─── Information supplied ───
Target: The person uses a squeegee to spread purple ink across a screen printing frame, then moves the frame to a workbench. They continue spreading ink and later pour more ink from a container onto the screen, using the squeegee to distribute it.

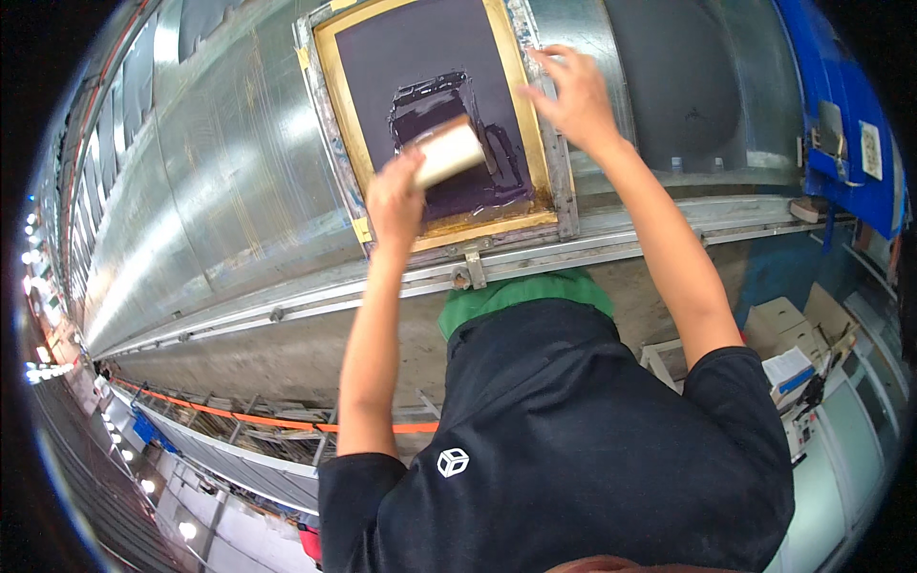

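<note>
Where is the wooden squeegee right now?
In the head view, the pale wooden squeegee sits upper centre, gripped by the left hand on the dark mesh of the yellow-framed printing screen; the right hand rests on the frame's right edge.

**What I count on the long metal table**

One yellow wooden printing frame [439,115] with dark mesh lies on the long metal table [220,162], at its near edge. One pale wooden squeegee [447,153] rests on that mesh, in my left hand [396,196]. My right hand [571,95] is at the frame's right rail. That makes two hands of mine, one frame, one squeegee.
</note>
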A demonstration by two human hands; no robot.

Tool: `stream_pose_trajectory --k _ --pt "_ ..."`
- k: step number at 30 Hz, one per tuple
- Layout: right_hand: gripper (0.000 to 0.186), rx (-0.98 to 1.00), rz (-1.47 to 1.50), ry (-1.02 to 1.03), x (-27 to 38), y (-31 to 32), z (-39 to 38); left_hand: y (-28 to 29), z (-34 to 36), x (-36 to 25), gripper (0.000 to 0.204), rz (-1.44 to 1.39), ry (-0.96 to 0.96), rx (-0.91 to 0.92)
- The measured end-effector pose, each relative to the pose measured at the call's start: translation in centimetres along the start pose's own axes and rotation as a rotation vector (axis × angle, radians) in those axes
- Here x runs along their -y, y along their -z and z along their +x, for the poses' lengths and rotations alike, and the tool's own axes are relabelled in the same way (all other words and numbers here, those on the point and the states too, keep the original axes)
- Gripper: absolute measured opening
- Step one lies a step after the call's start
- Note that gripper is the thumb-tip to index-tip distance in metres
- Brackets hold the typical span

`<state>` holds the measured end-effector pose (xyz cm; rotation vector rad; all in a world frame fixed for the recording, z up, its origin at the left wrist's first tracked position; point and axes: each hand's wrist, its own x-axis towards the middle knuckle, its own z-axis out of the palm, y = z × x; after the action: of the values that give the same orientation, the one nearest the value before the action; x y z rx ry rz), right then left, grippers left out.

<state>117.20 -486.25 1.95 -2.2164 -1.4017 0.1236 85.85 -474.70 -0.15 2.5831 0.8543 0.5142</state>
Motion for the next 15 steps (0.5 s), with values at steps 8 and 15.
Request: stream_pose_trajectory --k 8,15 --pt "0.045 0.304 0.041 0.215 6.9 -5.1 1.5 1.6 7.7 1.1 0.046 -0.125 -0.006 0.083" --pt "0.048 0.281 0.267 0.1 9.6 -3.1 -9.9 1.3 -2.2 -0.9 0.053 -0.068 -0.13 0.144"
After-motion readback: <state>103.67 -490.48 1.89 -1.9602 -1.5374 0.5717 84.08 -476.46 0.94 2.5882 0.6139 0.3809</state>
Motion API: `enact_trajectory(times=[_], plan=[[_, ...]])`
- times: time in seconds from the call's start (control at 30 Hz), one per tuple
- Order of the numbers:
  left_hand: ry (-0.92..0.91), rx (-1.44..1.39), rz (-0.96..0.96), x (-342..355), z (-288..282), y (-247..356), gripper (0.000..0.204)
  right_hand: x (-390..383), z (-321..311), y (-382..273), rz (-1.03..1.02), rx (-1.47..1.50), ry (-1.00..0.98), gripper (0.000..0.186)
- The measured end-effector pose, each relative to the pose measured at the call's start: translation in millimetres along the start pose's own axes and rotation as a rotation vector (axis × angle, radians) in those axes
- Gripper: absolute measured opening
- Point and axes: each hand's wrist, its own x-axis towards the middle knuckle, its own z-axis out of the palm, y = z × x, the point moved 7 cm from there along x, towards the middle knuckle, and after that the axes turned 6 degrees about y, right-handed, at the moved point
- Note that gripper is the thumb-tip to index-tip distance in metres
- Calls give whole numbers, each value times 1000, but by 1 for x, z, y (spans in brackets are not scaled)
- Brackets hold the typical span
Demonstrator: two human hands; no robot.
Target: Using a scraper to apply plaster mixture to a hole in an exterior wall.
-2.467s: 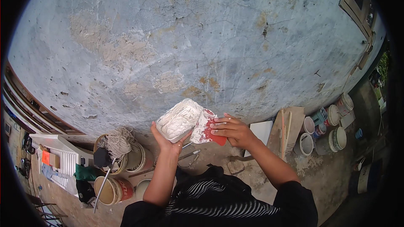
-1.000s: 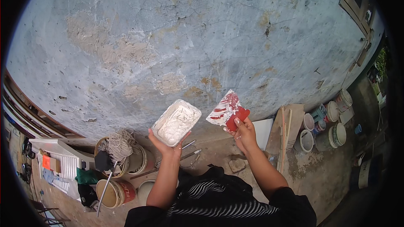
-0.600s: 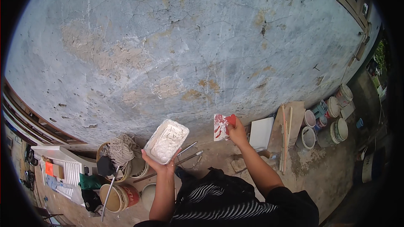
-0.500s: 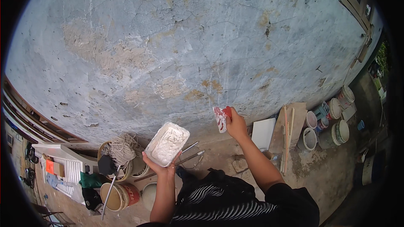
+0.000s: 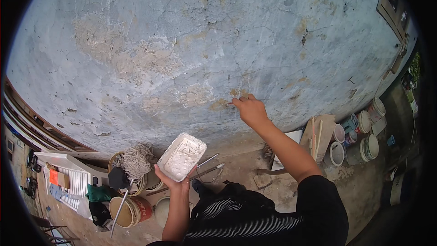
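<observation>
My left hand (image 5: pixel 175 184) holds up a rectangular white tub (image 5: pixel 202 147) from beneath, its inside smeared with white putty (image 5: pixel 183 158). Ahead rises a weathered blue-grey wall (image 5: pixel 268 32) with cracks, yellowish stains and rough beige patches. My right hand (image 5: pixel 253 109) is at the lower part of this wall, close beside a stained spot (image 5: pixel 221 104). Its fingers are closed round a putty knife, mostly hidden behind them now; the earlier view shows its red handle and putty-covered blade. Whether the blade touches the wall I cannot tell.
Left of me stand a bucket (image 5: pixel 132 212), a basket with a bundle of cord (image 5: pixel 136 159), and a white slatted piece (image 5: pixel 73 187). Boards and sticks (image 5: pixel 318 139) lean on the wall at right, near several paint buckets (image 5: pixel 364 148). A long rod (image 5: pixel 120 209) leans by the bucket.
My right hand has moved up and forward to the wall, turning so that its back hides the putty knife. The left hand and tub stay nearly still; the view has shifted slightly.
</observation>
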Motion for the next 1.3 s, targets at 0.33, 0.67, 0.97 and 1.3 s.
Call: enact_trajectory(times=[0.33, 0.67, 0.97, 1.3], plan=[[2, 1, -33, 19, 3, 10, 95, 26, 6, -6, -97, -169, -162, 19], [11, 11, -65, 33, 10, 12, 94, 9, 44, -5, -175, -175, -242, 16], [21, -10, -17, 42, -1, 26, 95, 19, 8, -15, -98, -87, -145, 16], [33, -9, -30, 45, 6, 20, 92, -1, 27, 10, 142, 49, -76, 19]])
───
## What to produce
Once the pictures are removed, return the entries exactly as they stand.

## Exercise result
Target: The person uses a squeegee to spread purple ink across a screen printing frame, then moves the frame to a workbench. They continue spreading ink and later pour more ink from a container onto the screen, using the squeegee to distribute it.


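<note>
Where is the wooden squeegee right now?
In the head view, the pale wooden squeegee sits upper centre, gripped by the left hand on the dark mesh of the yellow-framed printing screen; the right hand rests on the frame's right edge.

**What I count on the long metal table**

One yellow wooden printing frame [439,115] with dark mesh lies on the long metal table [220,162], at its near edge. One pale wooden squeegee [447,153] rests on that mesh, in my left hand [396,196]. My right hand [571,95] is at the frame's right rail. That makes two hands of mine, one frame, one squeegee.
</note>
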A demonstration by two human hands; no robot.

Tool: `stream_pose_trajectory --k _ --pt "_ ..."`
- k: step number at 30 Hz, one per tuple
- Layout: right_hand: gripper (0.000 to 0.186), rx (-0.98 to 1.00), rz (-1.47 to 1.50), ry (-1.02 to 1.03), x (-27 to 38), y (-31 to 32), z (-39 to 38); left_hand: y (-28 to 29), z (-34 to 36), x (-36 to 25), gripper (0.000 to 0.204), rz (-1.44 to 1.39), ry (-0.96 to 0.96), rx (-0.91 to 0.92)
- The measured end-effector pose, each relative to the pose measured at the call's start: translation in centimetres along the start pose's own axes and rotation as a rotation vector (axis × angle, radians) in those axes
- Here x runs along their -y, y along their -z and z along their +x, for the poses' lengths and rotations alike, and the tool's own axes are relabelled in the same way (all other words and numbers here, those on the point and the states too, keep the original axes)
- Gripper: absolute measured opening
- Step one lies a step after the call's start
- Note that gripper is the thumb-tip to index-tip distance in metres
- Brackets hold the typical span

`<state>` holds the measured end-effector pose (xyz cm; rotation vector rad; all in a world frame fixed for the recording, z up, its origin at the left wrist's first tracked position; point and axes: each hand's wrist, its own x-axis towards the middle knuckle, its own z-axis out of the palm, y = z × x; after the action: of the values that give the same orientation, the one nearest the value before the action; x y z rx ry rz), right then left, grippers left out.

<state>117.20 -486.25 1.95 -2.2164 -1.4017 0.1236 85.85 -474.70 -0.15 2.5831 0.8543 0.5142</state>
Motion for the next 15 steps (0.5 s), with values at steps 8 and 15.
Request: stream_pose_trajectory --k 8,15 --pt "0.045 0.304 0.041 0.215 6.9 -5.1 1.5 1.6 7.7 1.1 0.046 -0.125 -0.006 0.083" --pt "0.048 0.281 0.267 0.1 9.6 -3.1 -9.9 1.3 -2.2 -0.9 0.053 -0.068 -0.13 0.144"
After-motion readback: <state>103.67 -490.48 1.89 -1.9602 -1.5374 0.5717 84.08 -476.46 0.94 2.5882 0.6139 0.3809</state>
Motion API: `enact_trajectory(times=[_], plan=[[_, ...]])`
- times: time in seconds from the call's start (control at 30 Hz), one per tuple
- Order of the numbers:
  left_hand: ry (-0.92..0.91), rx (-1.44..1.39), rz (-0.96..0.96), x (-342..355), z (-288..282), y (-247..356), gripper (0.000..0.204)
  right_hand: x (-390..383), z (-321..311), y (-382..273), rz (-1.03..1.02), rx (-1.47..1.50), ry (-1.00..0.98), gripper (0.000..0.186)
- The measured end-effector pose, each relative to the pose measured at the call's start: translation in millimetres along the start pose's own axes and rotation as a rotation vector (axis × angle, radians) in those axes
- Gripper: absolute measured opening
- Point and axes: each hand's wrist, its own x-axis towards the middle knuckle, its own z-axis out of the palm, y = z × x, the point moved 7 cm from there along x, towards the middle knuckle, and after that the axes turned 6 degrees about y, right-handed, at the moved point
- Note that gripper is the thumb-tip to index-tip distance in metres
- Calls give whole numbers, each value times 1000, but by 1 for x, z, y (spans in brackets are not scaled)
- Brackets hold the typical span
Demonstrator: two human hands; no robot.
Target: Using a scraper to apply plaster mixture to a hole in an exterior wall.
-2.467s: 
-1.000s: 
-0.600s: 
-0.500s: 
+0.000s: 
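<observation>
My left hand (image 5: pixel 175 184) holds up a rectangular white tub (image 5: pixel 202 147) from beneath, its inside smeared with white putty (image 5: pixel 183 158). Ahead rises a weathered blue-grey wall (image 5: pixel 268 32) with cracks, yellowish stains and rough beige patches. My right hand (image 5: pixel 253 109) is at the lower part of this wall, close beside a stained spot (image 5: pixel 221 104). Its fingers are closed round a putty knife, mostly hidden behind them now; the earlier view shows its red handle and putty-covered blade. Whether the blade touches the wall I cannot tell.
Left of me stand a bucket (image 5: pixel 132 212), a basket with a bundle of cord (image 5: pixel 136 159), and a white slatted piece (image 5: pixel 73 187). Boards and sticks (image 5: pixel 318 139) lean on the wall at right, near several paint buckets (image 5: pixel 364 148). A long rod (image 5: pixel 120 209) leans by the bucket.
My right hand has moved up and forward to the wall, turning so that its back hides the putty knife. The left hand and tub stay nearly still; the view has shifted slightly.
</observation>
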Motion for the next 1.3 s, targets at 0.33, 0.67, 0.97 and 1.3 s.
Call: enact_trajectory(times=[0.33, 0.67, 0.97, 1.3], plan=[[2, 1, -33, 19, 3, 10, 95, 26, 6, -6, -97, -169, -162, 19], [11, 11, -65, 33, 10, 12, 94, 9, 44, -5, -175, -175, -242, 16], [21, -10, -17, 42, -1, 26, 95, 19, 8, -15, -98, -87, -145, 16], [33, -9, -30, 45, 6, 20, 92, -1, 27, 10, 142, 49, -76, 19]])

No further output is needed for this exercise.